🤖 AI Summary
This work addresses the limitation of traditional image hashing methods, which support only global comparison and cannot localize specific regions where scene changes occur. To overcome this, we propose HashSCD—the first unsupervised image hashing framework capable of spatially localized change detection. Our approach employs spatially aligned patch-wise hash codes and integrates contrastive learning at both patch and global levels during training. A novel XOR-like operation is designed to aggregate local hash codes in Hamming space, enabling simultaneous global change detection and pixel-level localization through a single forward pass. Experimental results demonstrate that HashSCD achieves comparable accuracy to state-of-the-art methods while significantly reducing computational overhead and storage requirements.
📝 Abstract
Image hashing provides compact representations for efficient storage and retrieval but is inherently limited to global comparison and cannot reason about where changes occur. This limitation prevents hashing from being directly applicable to scene change detection, where spatial localization is essential.
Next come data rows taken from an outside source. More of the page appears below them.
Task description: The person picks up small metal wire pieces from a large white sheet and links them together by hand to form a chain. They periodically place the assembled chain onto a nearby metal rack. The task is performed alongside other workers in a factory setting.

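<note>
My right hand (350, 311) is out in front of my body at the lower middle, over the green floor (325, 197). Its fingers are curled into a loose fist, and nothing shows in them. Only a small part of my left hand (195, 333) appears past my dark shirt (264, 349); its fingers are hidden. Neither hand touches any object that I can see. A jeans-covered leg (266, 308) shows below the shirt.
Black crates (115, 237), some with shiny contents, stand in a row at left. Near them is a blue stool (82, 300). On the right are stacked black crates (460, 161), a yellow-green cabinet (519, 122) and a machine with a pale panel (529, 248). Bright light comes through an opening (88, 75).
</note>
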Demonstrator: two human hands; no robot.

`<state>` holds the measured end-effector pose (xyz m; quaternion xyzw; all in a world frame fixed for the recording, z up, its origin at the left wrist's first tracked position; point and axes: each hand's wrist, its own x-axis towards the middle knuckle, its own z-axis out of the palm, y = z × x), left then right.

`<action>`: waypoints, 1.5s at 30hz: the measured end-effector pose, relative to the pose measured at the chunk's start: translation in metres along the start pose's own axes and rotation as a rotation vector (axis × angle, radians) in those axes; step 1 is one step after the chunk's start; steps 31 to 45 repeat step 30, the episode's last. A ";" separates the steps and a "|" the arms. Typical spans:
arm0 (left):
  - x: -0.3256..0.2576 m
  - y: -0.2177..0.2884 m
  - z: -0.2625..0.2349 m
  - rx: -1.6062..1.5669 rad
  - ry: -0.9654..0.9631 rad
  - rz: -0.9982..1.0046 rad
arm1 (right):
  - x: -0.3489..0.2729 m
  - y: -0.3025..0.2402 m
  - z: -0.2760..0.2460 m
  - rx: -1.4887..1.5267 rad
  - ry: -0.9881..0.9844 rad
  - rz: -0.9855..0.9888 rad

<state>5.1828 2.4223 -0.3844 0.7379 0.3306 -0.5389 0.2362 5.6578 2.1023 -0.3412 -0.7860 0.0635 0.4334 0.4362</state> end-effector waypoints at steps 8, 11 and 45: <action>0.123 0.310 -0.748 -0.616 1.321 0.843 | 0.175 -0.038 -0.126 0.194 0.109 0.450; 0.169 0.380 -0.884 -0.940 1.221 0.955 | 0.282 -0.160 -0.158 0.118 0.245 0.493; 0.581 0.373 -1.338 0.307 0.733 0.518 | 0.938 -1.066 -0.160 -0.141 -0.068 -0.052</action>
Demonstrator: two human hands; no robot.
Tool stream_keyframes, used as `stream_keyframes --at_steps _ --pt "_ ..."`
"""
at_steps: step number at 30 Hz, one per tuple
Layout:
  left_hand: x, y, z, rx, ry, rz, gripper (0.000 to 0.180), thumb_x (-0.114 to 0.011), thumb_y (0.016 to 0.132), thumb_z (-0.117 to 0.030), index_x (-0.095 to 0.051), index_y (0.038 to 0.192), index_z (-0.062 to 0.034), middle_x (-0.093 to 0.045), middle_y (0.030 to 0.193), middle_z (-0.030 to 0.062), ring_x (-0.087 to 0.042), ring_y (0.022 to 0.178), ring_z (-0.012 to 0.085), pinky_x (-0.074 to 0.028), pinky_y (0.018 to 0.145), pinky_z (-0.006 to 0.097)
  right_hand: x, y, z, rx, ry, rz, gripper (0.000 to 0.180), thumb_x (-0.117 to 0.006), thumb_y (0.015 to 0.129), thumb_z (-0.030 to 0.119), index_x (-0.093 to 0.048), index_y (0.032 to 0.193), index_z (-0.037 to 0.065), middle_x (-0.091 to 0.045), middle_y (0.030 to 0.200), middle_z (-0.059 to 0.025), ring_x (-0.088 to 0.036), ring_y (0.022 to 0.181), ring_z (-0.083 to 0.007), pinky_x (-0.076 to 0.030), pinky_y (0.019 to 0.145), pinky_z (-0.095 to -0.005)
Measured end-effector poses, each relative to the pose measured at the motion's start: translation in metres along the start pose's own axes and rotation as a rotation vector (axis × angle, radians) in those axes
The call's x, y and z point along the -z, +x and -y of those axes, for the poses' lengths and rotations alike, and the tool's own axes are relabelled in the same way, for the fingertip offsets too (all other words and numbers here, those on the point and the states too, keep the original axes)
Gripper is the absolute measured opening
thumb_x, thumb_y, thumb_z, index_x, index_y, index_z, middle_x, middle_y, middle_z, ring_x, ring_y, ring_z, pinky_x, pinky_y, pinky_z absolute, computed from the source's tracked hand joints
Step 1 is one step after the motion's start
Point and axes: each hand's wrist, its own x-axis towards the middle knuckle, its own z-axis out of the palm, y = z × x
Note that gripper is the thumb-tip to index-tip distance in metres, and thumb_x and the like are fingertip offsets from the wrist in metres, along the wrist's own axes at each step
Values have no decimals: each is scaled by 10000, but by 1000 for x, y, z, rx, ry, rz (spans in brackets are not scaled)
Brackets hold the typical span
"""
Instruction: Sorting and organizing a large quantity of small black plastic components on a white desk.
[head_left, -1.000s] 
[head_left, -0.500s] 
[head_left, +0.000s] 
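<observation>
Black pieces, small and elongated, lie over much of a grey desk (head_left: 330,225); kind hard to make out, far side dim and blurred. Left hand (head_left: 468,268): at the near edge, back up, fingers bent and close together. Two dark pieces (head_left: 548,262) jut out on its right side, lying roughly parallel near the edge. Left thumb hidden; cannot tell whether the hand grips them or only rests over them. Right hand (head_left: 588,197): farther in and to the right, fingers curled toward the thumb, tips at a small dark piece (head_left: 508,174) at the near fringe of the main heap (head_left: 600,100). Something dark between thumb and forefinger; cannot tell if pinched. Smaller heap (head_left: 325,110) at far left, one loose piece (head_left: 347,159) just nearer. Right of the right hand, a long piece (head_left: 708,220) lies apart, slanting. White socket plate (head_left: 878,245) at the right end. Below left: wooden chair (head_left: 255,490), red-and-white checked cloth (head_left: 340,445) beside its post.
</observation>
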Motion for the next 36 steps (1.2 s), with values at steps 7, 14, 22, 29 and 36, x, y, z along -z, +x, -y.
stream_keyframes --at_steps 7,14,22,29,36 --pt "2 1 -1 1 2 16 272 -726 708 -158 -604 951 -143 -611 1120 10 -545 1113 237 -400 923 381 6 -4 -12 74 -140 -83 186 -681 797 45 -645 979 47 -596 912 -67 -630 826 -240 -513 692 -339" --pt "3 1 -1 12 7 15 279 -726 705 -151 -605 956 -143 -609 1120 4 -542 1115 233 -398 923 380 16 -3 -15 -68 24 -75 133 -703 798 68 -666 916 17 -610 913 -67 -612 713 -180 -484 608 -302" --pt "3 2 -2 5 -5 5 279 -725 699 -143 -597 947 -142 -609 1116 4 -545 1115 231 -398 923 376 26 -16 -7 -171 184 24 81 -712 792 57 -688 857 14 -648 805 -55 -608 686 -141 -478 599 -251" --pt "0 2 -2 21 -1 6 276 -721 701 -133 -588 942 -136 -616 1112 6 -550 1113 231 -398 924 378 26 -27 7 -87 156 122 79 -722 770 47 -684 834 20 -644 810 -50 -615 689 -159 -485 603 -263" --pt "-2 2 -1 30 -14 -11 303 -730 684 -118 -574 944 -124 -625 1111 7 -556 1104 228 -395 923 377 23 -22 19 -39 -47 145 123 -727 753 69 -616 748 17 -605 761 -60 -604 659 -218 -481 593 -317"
In this work, we revisit hashing from a scene change detection perspective and propose HashSCD, a patch-wise hashing framework that enables both efficient global change detection and localized change identification. HashSCD encodes spatially aligned patches into compact hash codes and aggregates them through an XOR-like operation, allowing change detection and localization to be performed directly in the Hamming space without repeated inference on previous images. The model is trained in an unsupervised manner using contrastive learning at both patch and global levels. Experiments demonstrate that HashSCD achieves competitive performance compared to state-of-the-art unsupervised hashing and scene change detection methods, while significantly reducing computational cost and storage requirements.